What you are asked to do: Only the lines of the data holding the string "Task" need to be returned.

Excerpted data:
★ ★ ★ ★ ★ ★ ★

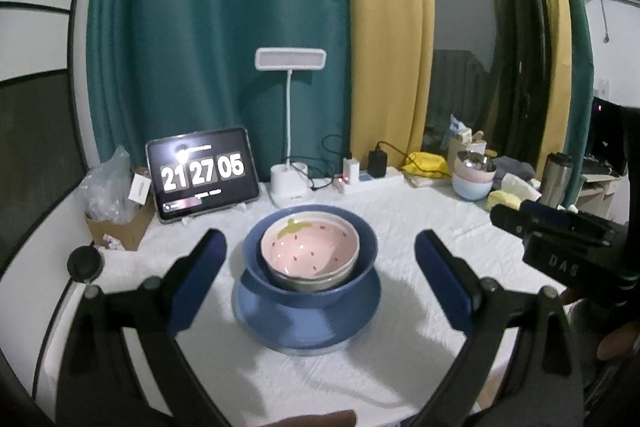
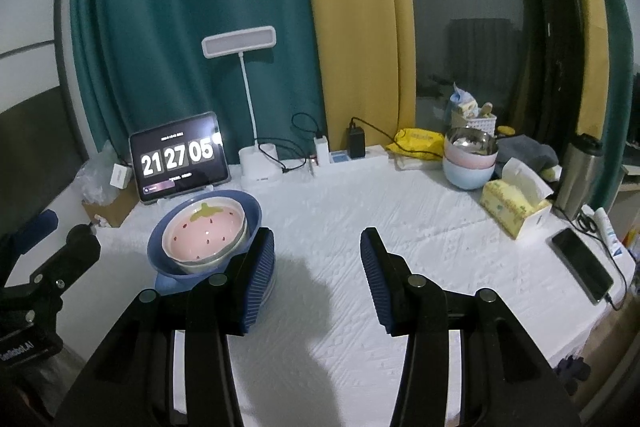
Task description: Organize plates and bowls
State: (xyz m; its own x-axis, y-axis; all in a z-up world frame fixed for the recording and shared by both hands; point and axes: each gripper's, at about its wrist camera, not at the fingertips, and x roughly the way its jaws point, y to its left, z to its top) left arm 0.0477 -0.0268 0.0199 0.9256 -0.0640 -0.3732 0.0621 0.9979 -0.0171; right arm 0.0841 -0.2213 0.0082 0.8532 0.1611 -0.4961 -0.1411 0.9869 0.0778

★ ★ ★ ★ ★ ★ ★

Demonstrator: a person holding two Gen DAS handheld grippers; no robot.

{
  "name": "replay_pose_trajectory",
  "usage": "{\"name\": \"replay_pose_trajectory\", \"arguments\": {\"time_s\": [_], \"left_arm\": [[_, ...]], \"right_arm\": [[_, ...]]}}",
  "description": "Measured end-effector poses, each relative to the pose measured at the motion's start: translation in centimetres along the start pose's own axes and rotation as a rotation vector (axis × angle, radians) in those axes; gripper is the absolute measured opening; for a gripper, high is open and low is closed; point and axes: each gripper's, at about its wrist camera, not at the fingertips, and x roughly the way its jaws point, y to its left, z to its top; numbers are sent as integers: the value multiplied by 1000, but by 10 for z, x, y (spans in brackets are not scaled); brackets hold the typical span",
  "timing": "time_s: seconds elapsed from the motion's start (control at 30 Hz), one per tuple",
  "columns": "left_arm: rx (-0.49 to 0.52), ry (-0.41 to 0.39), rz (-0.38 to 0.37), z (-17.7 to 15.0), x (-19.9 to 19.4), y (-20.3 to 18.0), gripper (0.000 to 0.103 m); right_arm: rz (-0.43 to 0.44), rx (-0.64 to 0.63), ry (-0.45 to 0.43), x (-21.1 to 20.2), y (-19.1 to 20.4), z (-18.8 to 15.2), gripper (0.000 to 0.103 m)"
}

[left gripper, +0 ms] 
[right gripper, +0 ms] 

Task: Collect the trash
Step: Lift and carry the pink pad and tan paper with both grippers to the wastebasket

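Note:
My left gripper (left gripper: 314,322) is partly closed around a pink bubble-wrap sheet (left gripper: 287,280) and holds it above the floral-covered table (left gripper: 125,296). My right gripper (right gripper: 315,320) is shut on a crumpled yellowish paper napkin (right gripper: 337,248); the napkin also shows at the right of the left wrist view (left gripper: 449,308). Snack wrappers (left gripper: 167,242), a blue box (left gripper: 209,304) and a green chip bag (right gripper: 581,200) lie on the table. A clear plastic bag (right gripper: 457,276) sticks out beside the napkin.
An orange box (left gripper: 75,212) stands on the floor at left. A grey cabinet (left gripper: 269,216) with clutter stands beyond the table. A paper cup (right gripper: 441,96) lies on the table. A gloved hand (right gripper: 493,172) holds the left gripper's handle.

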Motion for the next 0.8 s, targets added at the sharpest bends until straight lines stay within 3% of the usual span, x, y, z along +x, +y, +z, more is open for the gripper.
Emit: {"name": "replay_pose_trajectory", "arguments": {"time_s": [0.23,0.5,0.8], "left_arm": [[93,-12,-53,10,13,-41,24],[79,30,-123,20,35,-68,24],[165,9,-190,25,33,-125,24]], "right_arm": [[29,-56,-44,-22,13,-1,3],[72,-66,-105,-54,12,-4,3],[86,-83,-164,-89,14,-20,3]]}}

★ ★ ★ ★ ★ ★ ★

Exercise answer:
Task description: Organize plates and bowls
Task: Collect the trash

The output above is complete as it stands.